## What you have to do
Among the lines below, restate word for word only those from the line with "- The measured" through the line with "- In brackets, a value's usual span", with both end lines kept.

## Entries supplied

== Segment start ==

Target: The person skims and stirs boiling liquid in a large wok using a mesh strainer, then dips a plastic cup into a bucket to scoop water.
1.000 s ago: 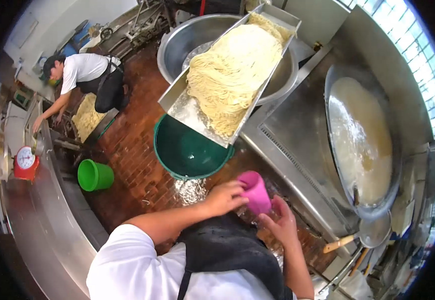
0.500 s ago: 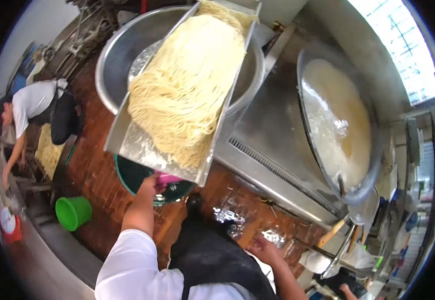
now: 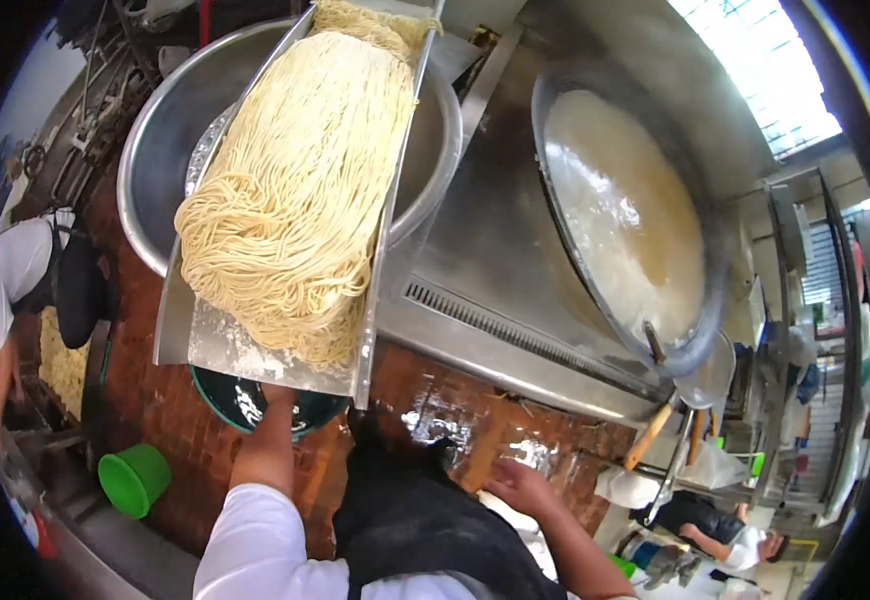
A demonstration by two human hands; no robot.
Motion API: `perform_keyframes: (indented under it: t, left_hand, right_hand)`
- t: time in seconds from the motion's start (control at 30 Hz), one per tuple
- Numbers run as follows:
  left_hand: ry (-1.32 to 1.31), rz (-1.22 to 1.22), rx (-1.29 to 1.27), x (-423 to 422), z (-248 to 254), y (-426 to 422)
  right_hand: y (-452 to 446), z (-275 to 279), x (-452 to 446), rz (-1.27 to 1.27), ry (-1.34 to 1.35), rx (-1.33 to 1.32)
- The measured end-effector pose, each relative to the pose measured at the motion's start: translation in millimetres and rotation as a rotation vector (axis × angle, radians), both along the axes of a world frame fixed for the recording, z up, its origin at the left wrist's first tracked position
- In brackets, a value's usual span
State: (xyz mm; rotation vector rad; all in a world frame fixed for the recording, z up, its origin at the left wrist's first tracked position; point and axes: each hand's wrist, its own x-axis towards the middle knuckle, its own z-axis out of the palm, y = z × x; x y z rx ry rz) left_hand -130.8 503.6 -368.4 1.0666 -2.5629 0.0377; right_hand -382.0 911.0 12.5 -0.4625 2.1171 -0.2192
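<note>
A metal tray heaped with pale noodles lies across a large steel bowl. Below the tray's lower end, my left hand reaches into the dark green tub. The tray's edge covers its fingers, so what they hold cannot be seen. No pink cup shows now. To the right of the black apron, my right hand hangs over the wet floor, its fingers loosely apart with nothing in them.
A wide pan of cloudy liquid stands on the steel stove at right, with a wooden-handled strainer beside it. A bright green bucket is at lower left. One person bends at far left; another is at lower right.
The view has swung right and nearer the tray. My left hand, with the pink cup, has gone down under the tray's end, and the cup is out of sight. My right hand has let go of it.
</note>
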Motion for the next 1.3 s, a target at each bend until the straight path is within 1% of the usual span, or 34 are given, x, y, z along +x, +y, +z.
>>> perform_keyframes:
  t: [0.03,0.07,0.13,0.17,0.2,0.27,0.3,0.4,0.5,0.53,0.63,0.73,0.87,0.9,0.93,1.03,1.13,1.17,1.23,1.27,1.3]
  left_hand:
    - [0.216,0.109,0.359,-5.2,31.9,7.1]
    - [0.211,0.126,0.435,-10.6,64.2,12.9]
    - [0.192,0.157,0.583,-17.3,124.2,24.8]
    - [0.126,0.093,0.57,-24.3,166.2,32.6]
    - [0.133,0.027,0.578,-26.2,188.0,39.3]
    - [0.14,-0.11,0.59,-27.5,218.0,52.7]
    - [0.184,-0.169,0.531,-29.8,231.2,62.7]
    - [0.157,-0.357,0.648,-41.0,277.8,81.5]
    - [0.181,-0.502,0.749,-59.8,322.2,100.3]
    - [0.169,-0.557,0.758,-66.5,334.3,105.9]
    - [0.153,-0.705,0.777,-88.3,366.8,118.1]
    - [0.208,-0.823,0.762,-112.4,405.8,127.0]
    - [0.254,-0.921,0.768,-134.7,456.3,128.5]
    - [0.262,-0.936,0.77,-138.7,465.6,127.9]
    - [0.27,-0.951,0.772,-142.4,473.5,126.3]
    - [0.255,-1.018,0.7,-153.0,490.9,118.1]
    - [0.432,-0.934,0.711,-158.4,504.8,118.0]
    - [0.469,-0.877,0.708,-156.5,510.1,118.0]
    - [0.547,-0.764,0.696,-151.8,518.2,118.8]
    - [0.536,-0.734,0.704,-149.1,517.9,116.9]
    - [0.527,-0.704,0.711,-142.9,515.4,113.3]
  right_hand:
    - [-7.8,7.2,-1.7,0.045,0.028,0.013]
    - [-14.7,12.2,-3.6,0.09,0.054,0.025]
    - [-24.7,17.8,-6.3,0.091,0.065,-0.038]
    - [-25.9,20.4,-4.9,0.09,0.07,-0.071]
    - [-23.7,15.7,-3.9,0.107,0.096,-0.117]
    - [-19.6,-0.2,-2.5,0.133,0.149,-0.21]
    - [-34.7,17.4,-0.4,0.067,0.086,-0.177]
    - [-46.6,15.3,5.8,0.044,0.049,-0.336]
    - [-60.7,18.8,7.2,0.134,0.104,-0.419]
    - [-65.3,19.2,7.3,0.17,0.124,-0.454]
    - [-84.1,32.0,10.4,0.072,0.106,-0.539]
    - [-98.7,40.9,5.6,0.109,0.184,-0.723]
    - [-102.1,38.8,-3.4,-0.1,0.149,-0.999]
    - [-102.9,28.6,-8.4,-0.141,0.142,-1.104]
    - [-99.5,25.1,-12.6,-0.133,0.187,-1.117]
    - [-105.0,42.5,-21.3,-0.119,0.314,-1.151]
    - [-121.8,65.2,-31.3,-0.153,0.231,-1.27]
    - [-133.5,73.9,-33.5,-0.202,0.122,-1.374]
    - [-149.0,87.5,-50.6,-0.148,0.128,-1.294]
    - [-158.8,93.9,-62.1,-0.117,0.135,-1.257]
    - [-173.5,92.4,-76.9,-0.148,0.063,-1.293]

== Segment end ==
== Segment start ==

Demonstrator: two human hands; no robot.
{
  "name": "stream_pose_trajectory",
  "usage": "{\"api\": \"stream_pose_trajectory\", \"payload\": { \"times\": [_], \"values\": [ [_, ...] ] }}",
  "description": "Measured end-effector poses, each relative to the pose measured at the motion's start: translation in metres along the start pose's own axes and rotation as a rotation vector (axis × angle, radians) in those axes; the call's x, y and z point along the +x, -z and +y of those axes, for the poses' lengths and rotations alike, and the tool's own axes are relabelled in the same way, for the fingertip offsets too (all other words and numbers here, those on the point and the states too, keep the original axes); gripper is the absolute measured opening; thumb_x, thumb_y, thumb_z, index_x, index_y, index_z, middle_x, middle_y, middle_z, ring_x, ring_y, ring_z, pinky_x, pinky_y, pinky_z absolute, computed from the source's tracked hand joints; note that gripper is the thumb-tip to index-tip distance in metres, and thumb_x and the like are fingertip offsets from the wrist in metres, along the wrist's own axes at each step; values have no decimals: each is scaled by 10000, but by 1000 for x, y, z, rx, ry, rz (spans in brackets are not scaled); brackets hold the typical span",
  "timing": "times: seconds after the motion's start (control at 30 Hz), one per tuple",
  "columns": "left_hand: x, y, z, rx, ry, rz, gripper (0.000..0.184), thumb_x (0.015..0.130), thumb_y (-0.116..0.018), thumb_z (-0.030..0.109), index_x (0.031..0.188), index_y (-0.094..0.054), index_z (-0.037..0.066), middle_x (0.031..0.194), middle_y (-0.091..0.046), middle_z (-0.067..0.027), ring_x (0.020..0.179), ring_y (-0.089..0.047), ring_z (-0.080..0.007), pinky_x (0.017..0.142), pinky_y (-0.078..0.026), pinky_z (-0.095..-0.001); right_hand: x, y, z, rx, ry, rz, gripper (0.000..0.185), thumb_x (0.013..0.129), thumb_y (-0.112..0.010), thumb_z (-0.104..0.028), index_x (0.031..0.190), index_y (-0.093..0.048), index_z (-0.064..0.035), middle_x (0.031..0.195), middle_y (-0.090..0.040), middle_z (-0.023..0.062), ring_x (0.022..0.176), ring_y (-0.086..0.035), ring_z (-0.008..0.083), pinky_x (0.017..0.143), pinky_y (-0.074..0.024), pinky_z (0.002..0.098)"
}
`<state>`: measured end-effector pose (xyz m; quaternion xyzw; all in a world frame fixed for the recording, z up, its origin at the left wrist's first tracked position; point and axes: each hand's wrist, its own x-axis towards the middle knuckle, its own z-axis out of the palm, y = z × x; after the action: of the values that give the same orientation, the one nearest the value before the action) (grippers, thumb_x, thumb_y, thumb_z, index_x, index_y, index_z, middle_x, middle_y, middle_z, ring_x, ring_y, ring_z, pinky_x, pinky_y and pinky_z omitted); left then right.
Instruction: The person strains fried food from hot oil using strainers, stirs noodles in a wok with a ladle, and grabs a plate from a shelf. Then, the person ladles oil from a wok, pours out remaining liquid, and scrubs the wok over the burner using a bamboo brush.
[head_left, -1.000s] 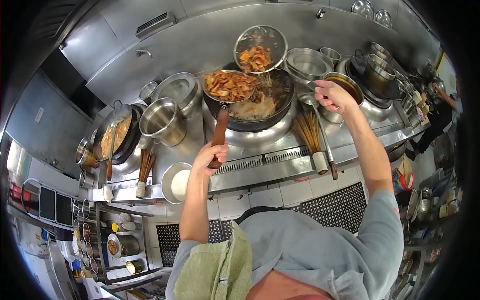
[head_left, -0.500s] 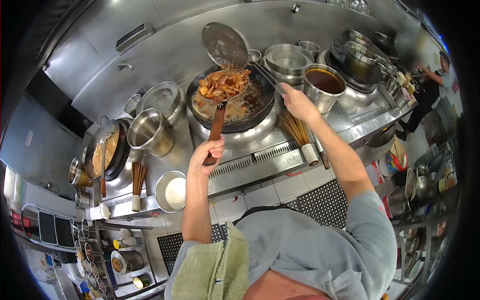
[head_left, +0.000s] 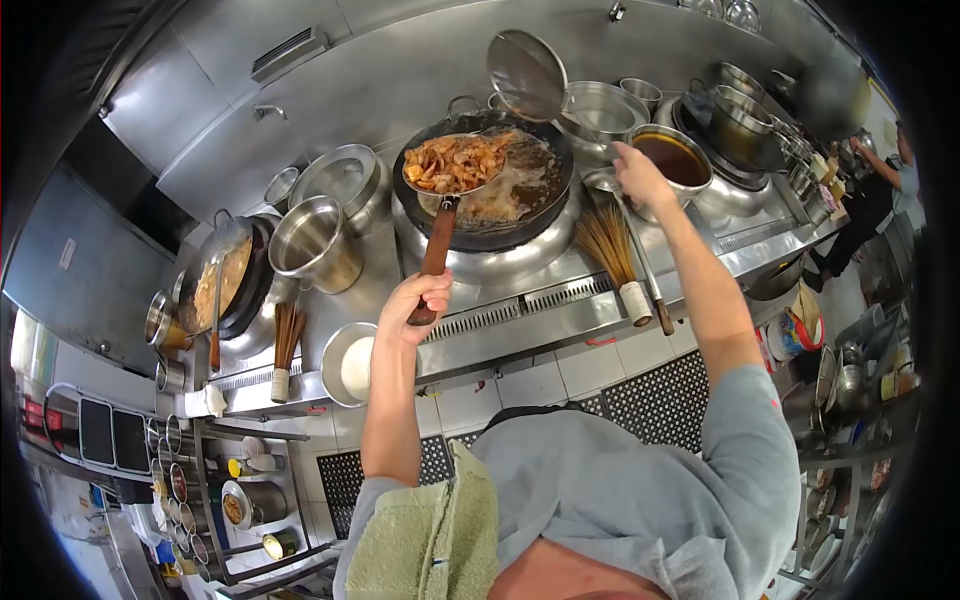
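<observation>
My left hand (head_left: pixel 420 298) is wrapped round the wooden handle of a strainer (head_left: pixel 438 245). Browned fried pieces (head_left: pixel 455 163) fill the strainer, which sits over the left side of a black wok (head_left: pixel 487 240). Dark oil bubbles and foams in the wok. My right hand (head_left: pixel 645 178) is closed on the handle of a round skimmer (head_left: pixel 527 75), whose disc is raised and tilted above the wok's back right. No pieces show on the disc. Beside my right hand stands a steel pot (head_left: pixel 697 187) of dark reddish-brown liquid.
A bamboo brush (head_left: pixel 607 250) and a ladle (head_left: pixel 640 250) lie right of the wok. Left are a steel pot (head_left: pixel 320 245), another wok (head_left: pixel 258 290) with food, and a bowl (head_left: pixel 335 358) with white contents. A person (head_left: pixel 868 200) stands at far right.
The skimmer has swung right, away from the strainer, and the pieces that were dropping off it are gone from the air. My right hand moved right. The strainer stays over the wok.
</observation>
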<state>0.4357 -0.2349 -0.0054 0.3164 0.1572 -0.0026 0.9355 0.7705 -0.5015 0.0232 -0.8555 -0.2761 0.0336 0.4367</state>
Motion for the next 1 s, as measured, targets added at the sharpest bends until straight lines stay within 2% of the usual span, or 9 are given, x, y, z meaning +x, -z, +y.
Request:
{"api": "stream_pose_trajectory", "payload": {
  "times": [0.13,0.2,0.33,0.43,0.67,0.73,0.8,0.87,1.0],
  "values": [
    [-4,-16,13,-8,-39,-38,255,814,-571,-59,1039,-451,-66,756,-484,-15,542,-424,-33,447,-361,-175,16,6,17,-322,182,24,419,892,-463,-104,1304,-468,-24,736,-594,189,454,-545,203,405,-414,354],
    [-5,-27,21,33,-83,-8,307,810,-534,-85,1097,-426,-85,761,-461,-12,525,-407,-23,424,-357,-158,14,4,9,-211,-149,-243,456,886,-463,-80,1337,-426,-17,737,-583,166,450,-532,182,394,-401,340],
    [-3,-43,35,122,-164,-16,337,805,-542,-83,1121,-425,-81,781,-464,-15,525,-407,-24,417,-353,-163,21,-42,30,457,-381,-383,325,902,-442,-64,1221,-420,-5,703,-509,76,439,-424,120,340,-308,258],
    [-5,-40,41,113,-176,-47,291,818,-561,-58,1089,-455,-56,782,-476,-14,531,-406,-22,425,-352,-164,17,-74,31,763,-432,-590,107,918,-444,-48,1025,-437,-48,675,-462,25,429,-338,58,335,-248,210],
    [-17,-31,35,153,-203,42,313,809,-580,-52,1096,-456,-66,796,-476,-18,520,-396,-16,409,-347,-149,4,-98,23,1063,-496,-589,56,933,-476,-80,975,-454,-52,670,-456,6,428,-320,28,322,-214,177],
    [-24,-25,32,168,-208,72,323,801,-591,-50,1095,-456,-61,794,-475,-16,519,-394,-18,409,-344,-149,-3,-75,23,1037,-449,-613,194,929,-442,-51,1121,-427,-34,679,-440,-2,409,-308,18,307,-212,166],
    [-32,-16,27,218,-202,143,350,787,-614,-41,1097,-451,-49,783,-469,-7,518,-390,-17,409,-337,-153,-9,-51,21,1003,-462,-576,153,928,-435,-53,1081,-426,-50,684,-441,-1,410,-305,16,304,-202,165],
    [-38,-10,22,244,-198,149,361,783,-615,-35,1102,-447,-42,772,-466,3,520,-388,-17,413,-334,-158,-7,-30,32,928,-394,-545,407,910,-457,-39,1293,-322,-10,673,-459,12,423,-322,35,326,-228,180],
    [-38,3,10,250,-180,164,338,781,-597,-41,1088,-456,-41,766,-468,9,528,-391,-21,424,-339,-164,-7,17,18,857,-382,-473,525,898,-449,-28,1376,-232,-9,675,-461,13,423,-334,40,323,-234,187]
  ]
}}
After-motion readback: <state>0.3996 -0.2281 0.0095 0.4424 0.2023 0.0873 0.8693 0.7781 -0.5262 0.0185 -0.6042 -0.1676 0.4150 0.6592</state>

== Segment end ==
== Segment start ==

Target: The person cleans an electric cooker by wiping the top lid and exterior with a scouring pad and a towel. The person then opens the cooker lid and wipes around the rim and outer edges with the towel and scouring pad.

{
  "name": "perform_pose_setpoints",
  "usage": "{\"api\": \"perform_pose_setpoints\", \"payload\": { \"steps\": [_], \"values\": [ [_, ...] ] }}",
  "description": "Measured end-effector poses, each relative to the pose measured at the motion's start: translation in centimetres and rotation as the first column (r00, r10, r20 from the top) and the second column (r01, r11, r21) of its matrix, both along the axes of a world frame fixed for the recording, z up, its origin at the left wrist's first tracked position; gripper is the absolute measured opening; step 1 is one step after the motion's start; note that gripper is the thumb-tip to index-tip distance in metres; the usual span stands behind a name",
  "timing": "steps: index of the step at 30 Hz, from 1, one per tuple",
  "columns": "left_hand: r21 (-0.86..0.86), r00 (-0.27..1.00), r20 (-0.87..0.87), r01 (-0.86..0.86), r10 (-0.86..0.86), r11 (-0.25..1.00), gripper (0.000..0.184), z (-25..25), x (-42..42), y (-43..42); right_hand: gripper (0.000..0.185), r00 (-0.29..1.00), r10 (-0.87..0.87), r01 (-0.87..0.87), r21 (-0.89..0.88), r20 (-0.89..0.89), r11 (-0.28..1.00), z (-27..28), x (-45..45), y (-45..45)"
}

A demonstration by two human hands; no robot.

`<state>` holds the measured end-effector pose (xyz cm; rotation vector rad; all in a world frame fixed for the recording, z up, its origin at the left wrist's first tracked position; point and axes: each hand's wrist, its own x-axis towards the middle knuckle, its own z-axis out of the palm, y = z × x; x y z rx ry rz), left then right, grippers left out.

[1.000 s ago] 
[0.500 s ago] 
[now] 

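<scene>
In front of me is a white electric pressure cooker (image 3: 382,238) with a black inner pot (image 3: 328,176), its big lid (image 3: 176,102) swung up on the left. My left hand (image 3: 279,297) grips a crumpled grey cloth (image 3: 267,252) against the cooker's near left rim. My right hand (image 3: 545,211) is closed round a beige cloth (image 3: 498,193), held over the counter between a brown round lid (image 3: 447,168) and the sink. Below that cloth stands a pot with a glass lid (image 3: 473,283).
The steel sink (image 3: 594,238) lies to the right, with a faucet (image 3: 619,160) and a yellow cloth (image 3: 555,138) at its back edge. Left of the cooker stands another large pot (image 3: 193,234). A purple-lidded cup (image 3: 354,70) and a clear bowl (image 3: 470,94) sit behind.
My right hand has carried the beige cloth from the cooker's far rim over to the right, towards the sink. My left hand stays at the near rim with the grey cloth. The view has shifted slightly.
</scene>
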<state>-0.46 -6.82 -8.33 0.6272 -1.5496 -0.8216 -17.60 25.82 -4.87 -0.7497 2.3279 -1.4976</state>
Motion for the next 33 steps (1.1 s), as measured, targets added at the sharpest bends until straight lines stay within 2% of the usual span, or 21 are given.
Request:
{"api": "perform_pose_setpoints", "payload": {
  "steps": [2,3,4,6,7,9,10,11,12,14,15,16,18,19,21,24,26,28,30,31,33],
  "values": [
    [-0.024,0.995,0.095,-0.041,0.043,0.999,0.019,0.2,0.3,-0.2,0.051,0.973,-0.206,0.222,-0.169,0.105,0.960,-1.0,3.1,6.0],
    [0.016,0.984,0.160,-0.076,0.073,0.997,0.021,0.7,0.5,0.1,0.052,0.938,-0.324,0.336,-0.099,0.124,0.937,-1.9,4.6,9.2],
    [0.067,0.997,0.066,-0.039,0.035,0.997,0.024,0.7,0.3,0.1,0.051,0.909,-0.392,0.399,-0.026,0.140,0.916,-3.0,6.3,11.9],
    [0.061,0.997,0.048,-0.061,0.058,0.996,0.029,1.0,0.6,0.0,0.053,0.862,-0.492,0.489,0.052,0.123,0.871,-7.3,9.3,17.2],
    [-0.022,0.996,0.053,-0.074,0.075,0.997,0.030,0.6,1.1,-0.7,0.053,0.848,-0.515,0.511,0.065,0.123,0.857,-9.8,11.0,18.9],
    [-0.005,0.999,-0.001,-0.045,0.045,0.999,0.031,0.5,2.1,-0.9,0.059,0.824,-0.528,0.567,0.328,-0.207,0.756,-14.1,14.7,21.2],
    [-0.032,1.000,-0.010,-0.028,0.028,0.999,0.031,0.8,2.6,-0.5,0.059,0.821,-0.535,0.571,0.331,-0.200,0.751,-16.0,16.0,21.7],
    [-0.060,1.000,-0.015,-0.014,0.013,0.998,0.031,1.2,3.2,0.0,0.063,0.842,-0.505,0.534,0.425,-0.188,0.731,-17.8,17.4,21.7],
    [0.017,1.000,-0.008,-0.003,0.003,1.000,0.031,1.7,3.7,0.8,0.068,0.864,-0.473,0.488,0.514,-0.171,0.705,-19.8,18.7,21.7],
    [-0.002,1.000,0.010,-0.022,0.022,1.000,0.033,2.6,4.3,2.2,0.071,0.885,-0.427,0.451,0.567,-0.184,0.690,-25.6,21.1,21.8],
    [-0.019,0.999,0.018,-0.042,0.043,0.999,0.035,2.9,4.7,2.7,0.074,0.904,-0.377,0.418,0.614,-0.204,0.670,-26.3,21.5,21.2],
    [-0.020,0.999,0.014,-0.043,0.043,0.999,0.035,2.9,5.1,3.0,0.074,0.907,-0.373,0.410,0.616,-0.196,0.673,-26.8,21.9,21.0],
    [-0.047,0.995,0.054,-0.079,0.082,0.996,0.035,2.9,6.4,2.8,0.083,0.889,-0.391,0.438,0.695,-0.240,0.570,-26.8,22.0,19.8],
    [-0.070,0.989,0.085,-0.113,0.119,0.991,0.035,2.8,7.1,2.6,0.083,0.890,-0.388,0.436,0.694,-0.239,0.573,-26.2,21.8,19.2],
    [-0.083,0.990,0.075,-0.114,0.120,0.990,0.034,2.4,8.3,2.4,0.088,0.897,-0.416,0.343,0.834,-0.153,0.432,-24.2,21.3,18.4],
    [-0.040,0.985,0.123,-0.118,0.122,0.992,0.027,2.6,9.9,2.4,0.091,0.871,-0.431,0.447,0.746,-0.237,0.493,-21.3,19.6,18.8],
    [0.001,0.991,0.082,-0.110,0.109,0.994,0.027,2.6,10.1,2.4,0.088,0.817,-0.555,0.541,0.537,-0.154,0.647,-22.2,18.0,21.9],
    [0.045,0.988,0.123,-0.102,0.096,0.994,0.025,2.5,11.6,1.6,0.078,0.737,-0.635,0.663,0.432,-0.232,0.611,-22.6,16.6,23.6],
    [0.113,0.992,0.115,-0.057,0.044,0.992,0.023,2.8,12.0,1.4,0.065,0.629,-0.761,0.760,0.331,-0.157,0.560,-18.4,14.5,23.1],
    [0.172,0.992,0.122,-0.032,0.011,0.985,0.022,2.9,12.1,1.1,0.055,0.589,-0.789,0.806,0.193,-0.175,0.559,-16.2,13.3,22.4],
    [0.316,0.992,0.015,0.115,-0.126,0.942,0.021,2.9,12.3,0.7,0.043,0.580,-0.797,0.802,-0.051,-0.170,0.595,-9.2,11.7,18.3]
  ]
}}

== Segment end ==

## Response
- The measured end-effector pose, each relative to the pose measured at the motion's start: translation in millimetres and rotation as a rotation vector (axis × angle, radians), both along the axes of a world frame fixed for the recording, z up, its origin at the left wrist's first tracked position
- In brackets, a value's usual span

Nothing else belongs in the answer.